> About this task
Wherever a line holds the word "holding", copy that line from the data.

> Data records
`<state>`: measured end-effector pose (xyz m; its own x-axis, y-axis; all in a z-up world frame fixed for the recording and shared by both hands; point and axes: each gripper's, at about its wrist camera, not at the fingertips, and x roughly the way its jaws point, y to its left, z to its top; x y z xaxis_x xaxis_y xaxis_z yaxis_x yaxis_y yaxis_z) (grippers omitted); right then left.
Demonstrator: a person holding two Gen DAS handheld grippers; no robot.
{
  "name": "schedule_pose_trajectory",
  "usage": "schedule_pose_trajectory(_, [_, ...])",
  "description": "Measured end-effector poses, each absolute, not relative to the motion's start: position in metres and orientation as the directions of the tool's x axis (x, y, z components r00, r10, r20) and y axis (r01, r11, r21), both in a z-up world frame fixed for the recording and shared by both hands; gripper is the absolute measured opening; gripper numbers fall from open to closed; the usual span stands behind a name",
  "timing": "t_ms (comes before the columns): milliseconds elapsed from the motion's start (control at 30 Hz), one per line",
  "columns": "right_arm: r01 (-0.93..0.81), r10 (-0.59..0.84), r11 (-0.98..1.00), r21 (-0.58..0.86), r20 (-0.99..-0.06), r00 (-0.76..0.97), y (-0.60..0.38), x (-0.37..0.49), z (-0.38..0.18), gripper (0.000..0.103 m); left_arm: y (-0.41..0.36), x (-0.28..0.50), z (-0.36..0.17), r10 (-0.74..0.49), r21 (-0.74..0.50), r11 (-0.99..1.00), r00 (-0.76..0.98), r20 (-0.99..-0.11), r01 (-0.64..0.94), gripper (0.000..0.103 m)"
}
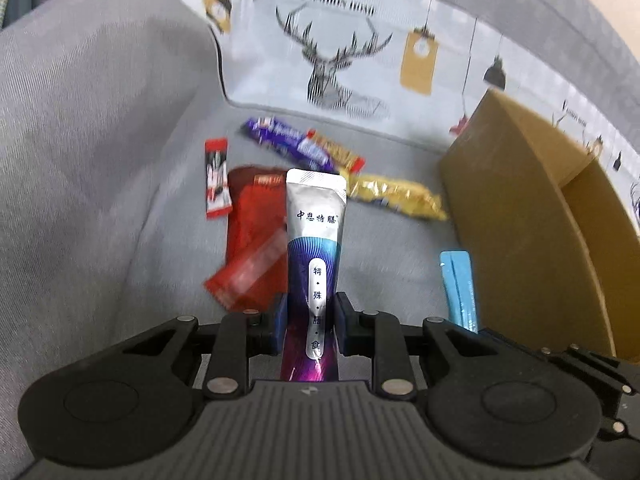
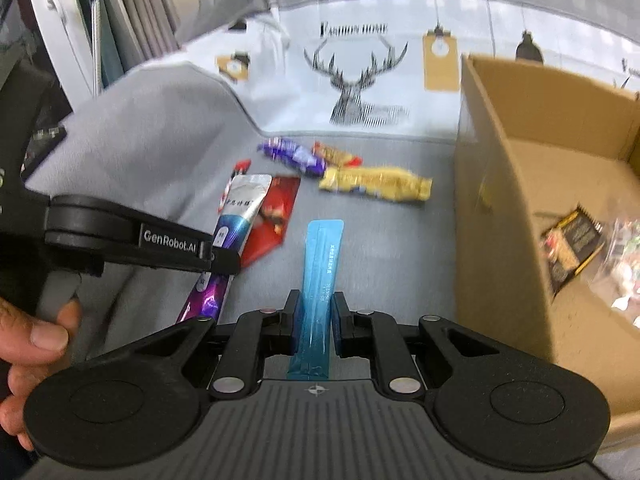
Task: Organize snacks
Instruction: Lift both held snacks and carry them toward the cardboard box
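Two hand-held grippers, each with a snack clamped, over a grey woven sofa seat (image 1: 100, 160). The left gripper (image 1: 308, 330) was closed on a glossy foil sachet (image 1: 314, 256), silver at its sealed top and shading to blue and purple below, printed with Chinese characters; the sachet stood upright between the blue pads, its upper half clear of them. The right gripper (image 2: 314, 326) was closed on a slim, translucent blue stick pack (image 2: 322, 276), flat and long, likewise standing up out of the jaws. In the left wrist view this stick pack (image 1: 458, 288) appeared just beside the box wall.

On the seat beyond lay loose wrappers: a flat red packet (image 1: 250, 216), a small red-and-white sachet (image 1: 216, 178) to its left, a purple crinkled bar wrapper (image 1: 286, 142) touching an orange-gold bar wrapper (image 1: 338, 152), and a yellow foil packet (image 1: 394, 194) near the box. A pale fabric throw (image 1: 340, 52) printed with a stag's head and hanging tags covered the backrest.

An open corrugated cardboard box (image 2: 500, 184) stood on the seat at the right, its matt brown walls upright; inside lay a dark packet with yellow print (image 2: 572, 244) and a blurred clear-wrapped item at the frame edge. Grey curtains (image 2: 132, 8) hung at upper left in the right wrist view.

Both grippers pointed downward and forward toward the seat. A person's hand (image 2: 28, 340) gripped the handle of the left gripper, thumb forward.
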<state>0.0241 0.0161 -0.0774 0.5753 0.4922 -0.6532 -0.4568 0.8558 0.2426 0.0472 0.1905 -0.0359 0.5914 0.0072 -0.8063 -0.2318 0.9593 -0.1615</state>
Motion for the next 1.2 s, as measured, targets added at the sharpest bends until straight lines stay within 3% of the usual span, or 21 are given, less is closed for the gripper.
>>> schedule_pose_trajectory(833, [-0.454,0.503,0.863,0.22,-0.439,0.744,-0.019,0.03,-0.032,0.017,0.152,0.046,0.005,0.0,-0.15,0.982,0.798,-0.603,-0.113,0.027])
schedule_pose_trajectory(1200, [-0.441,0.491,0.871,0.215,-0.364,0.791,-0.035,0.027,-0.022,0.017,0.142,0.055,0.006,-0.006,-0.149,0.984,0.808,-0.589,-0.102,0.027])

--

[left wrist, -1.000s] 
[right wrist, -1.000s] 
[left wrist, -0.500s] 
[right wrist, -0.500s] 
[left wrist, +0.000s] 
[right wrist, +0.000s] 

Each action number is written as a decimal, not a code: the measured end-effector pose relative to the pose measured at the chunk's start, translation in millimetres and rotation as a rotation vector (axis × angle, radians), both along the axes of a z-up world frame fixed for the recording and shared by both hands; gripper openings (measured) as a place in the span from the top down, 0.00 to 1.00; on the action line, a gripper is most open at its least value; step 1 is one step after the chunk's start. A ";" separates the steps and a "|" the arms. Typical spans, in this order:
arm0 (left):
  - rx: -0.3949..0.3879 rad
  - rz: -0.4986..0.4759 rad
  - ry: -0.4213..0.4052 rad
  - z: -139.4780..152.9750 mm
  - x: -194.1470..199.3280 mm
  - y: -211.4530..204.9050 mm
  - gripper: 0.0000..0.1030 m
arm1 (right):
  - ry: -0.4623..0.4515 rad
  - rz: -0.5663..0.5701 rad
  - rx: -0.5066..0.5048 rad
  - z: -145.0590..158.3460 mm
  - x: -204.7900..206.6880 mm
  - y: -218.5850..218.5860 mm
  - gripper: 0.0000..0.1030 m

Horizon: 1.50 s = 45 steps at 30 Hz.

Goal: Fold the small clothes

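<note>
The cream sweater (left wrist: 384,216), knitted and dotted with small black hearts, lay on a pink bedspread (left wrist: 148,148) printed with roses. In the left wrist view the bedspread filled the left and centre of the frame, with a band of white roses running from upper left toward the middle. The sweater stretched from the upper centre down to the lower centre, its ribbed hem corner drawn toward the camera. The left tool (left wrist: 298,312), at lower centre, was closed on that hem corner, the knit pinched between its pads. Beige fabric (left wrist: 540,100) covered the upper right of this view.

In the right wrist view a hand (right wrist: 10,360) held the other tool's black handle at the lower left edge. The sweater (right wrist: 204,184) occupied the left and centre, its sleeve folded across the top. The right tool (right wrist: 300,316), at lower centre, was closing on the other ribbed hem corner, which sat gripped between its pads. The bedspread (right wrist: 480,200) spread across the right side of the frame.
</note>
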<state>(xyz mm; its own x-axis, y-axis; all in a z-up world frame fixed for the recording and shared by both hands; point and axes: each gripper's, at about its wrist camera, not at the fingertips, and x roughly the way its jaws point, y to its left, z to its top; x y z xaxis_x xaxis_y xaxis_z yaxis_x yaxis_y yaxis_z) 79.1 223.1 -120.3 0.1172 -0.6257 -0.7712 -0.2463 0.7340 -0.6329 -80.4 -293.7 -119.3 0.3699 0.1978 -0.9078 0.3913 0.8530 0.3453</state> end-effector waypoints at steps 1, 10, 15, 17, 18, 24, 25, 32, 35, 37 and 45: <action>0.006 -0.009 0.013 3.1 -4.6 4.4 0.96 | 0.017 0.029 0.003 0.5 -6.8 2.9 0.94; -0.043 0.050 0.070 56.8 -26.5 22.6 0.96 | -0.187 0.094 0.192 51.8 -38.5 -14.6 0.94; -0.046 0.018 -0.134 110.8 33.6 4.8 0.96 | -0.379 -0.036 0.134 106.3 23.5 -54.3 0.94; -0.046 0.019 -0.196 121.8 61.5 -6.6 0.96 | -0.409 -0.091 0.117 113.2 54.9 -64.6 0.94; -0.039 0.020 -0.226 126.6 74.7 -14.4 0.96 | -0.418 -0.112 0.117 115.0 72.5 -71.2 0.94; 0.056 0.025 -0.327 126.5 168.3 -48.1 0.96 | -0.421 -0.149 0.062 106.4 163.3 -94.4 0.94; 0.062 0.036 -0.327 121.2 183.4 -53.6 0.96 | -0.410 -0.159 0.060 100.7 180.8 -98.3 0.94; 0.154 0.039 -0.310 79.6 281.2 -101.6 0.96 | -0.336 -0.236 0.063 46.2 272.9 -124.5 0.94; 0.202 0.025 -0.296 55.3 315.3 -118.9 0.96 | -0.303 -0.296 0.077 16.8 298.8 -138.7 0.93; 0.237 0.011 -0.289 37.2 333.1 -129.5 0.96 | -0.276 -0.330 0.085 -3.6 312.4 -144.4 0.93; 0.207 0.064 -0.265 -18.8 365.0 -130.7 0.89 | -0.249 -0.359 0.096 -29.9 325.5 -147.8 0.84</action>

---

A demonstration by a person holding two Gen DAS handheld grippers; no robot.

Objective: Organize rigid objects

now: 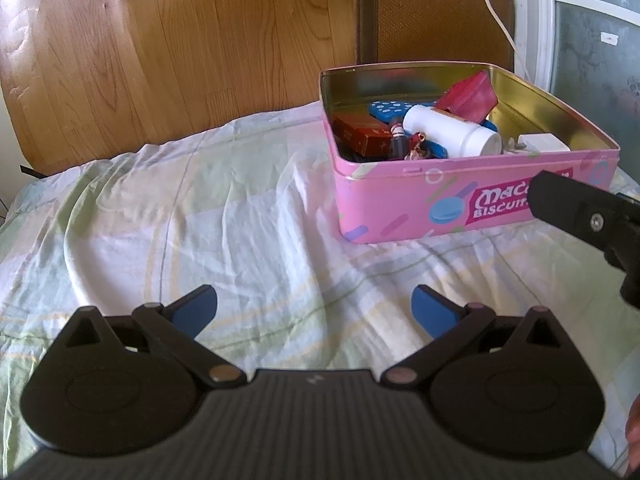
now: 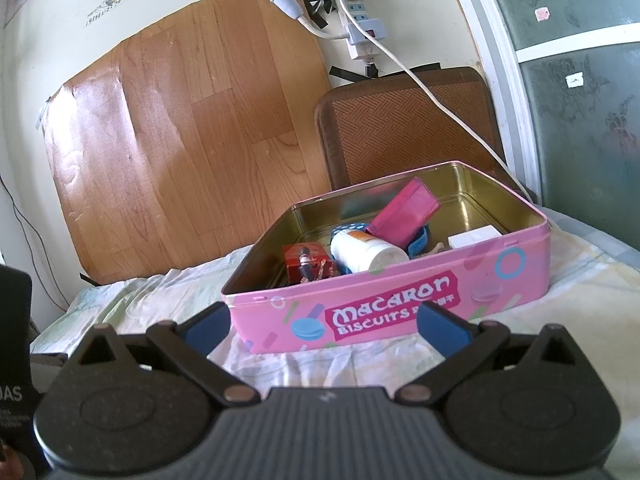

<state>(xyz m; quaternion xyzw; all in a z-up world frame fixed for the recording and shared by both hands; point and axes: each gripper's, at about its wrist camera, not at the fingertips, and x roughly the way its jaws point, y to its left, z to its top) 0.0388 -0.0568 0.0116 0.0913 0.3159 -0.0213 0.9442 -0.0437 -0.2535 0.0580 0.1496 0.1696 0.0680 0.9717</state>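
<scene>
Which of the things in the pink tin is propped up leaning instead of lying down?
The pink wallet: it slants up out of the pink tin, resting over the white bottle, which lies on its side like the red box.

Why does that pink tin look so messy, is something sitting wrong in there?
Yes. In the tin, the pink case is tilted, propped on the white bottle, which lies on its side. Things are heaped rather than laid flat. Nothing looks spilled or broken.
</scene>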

> Written answer
Demonstrator: a person holding two Gen DAS handheld grippers; no robot.
A demonstration by a person holding two Gen DAS handheld grippers; no robot.

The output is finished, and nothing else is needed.